== Problem description ==
Report the number of lines in the material below that contain "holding", without any other words.

== Supplied material ==
*** Block opens ***

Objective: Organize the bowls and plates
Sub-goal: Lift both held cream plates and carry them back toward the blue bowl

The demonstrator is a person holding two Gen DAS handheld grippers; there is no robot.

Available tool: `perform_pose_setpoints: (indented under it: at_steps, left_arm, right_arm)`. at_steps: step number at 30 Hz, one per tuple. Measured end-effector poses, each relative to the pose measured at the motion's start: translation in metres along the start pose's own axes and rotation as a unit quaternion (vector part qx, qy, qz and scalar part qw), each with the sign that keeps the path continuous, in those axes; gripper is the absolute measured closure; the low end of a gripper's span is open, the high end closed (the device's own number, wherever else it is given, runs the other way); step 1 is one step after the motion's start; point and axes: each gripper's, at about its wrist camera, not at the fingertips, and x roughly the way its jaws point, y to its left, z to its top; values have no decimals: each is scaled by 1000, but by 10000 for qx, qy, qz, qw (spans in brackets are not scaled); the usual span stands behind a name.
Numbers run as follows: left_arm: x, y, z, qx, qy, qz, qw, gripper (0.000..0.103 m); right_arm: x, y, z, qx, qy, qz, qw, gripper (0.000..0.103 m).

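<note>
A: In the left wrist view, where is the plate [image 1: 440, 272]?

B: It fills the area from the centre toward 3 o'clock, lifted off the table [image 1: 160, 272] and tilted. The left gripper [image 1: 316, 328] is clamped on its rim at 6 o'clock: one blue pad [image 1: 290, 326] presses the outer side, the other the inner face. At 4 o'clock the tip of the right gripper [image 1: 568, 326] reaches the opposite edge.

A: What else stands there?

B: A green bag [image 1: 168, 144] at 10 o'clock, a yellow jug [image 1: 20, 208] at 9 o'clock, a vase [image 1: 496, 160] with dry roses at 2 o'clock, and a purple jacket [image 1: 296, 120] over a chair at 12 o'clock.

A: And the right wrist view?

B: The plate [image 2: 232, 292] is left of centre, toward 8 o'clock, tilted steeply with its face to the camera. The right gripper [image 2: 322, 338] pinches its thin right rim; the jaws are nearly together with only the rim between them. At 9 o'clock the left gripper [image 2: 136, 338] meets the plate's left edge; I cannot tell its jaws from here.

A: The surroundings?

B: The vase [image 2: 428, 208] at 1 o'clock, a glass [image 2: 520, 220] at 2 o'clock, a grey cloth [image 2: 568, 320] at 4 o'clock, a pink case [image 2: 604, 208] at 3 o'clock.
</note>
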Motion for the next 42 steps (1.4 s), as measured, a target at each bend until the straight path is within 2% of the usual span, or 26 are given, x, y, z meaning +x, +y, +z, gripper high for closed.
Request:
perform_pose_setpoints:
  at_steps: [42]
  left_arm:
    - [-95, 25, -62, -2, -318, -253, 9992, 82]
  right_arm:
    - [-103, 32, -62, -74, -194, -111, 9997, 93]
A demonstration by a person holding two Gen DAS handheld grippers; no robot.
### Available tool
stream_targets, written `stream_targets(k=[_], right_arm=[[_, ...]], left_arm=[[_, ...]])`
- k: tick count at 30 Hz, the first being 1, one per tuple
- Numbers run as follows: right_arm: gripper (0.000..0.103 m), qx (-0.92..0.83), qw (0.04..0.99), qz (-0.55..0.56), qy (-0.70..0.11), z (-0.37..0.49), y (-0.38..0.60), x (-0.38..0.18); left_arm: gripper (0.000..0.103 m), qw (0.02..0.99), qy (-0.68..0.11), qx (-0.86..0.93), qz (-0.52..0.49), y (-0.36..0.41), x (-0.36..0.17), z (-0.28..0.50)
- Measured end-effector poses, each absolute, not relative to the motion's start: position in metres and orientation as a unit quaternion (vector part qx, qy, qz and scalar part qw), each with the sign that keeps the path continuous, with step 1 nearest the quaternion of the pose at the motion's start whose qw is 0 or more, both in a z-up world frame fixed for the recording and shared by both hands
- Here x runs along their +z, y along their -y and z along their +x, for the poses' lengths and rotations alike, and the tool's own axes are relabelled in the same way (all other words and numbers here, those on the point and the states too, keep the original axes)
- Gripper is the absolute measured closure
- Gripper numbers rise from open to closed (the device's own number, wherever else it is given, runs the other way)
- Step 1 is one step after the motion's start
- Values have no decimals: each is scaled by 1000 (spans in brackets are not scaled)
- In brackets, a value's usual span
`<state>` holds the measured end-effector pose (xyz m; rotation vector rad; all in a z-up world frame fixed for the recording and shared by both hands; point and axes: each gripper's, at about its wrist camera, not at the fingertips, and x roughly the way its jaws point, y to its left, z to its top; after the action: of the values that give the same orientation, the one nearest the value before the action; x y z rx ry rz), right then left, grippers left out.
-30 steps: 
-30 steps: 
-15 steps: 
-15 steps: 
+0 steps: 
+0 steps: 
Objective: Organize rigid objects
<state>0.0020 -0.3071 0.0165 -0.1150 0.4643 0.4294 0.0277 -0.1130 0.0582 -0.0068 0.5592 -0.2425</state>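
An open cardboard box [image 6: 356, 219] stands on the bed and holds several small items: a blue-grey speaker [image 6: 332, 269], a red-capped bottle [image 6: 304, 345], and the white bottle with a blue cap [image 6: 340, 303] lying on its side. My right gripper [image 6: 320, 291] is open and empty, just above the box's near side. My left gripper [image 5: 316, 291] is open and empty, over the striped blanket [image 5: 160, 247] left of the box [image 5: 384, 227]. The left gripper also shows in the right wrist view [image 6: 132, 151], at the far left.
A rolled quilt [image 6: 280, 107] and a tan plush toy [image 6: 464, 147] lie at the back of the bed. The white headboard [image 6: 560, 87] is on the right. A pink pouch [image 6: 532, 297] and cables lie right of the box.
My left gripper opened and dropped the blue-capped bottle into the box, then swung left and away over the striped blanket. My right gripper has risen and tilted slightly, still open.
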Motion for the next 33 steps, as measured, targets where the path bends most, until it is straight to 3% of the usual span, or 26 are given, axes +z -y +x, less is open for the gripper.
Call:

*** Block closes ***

== Solution to the problem ==
2